Sunday, July 22, 2012

Solar System Archaeology, Part I

Figure 1. Lunar craters: Von Karman, Leibniz, and Oppenheimer. Credit: NASA/Michael Benson
 
The ongoing (and exciting!) Dawn mission to the Asteroid Belt is just the latest in a long line of efforts to understand the nature and origin of our Solar System. The modern era of system exploration began more than half a century ago, back in the 1950s. That’s when C.C. Patterson of Caltech used measurements of lead isotopes in meteorites associated with Meteor Crater, Arizona, to estimate that the Solar System formed 4.55 billion years ago (Patterson 1956). Within error margins, his date still stands today.

Other crucial evidence came from manned and unmanned missions to the Moon, beginning in 1959 with the Luna program of the Soviet Union and quickly followed by the Surveyor and Apollo programs of the United States. These and later efforts mapped the entire Lunar surface, enabling a detailed study of the Moon’s history of cratering (Figure 1).
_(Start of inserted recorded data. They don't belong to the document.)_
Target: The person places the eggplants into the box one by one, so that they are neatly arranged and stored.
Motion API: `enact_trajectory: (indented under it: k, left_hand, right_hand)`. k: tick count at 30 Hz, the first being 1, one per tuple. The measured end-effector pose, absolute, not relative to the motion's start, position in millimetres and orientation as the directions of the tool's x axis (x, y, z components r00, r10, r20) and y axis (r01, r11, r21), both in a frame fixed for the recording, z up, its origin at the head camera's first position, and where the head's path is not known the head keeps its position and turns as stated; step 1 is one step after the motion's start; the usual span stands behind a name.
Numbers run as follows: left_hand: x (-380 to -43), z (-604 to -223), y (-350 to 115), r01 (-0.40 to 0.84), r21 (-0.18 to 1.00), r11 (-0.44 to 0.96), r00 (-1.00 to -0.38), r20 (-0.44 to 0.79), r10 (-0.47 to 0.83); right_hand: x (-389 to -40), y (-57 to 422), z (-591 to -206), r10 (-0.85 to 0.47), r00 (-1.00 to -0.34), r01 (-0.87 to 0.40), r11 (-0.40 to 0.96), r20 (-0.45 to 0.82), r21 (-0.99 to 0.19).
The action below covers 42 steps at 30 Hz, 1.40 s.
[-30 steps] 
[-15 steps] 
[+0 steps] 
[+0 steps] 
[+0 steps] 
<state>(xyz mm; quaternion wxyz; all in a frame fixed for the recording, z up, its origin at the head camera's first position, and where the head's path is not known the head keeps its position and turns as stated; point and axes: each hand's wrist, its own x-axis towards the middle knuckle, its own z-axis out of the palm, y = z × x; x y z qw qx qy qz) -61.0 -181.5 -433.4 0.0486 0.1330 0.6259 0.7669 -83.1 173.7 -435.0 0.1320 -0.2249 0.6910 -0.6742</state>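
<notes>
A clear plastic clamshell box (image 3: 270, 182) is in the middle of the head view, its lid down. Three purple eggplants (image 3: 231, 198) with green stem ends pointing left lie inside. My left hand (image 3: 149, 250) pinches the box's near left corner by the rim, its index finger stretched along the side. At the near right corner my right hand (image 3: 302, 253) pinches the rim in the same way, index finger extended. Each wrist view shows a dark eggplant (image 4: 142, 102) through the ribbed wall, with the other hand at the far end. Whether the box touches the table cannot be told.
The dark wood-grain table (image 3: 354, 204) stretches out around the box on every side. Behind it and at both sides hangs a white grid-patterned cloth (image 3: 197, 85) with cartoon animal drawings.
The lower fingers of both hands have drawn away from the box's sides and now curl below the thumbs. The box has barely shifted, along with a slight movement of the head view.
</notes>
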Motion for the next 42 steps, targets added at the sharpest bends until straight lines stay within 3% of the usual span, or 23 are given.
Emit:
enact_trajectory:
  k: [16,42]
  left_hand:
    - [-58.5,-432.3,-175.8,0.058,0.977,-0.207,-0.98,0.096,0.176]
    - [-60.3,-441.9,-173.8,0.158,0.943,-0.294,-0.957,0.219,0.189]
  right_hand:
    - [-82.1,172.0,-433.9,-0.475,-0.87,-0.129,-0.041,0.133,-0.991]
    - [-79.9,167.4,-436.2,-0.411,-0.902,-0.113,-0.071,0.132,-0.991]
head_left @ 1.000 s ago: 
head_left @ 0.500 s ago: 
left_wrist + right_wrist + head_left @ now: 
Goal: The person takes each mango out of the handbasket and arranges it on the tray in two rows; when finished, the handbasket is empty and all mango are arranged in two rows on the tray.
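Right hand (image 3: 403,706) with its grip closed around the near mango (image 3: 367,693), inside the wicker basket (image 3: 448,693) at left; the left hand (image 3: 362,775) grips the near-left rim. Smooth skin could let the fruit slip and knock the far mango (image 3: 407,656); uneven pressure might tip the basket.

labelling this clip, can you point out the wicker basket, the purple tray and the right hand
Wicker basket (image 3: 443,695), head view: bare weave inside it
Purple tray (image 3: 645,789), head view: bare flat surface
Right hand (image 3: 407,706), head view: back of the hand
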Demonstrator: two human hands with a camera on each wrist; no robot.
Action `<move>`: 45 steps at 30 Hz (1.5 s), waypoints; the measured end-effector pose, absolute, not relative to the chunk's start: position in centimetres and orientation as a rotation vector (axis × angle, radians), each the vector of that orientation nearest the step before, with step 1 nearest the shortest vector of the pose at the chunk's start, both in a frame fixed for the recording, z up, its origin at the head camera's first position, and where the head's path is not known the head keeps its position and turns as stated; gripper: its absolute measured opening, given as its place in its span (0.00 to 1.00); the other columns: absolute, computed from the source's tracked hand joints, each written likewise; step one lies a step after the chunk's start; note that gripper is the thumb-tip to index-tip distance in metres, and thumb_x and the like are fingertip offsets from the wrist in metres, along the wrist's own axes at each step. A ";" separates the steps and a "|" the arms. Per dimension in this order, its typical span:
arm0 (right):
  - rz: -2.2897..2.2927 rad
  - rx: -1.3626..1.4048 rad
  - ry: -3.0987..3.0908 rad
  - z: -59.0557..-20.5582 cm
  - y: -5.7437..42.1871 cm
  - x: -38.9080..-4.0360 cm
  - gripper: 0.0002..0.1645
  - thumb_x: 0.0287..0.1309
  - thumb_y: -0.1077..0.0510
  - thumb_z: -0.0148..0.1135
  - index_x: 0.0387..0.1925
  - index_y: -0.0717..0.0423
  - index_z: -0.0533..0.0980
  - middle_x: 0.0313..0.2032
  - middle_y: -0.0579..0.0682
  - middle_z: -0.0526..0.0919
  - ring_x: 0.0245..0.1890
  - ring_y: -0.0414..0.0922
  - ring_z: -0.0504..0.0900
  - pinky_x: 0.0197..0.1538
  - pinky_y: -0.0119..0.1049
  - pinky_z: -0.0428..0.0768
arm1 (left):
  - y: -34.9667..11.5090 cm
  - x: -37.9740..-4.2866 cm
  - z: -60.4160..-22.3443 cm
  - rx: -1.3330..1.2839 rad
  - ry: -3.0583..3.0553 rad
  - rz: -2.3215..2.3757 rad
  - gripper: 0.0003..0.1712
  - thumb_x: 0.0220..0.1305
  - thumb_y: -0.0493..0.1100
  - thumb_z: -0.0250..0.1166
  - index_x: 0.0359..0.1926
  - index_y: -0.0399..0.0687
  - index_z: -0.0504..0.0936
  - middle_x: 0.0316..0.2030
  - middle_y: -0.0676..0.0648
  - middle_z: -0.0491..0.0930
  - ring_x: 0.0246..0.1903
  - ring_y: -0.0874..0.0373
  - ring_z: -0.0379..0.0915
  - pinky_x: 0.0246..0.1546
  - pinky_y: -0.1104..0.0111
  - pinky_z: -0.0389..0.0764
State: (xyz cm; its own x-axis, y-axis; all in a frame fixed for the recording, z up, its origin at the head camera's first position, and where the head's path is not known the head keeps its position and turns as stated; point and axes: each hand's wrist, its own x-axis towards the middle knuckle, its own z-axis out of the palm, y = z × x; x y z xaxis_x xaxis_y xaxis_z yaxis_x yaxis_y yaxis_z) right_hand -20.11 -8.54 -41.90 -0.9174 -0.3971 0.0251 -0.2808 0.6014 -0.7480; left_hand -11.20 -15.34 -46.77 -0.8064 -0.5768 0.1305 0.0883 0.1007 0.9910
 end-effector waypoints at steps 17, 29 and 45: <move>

They also brought back rocks from Lunar impact sites that provided a range of dates, none of which were older than 3.9 billion years. This was the first indication of a discrete, system-wide cataclysm now known as the Late Heavy Bombardment.

Since those pioneering space programs, ever larger amounts of data have been accumulating from robotic missions to various parts of the inner and outer Solar System, as well as from ground- and space-based studies of star-forming regions in our neighborhood of the Milky Way. Beginning in the mid-1990s, data on extrasolar planetary systems have contributed strikingly new perspectives, since most exoplanetary systems bear little resemblance to ours, even though they must have formed from similar building blocks.

Figure 2. The eight Solar planets at their approximate relative sizes.

As a result of all this cosmic archaeology over the past six decades by some thousands of researchers, it’s now possible for a geeky layperson (like myself) to sketch a surprisingly detailed history of our Solar System (Figure 2). This review of current findings is principally informed by the work of Alessandro Morbidelli and the growing number of astronomers and planetary scientists who have collaborated on successive iterations of the so-called Nice model of system evolution. (As a theoretical framework, this model very nice indeed, but its name actually derives from the French city (Nice) that houses the institution (l’Observatoire de la Côte d’Azur) with which Dr. Morbidelli is affiliated.)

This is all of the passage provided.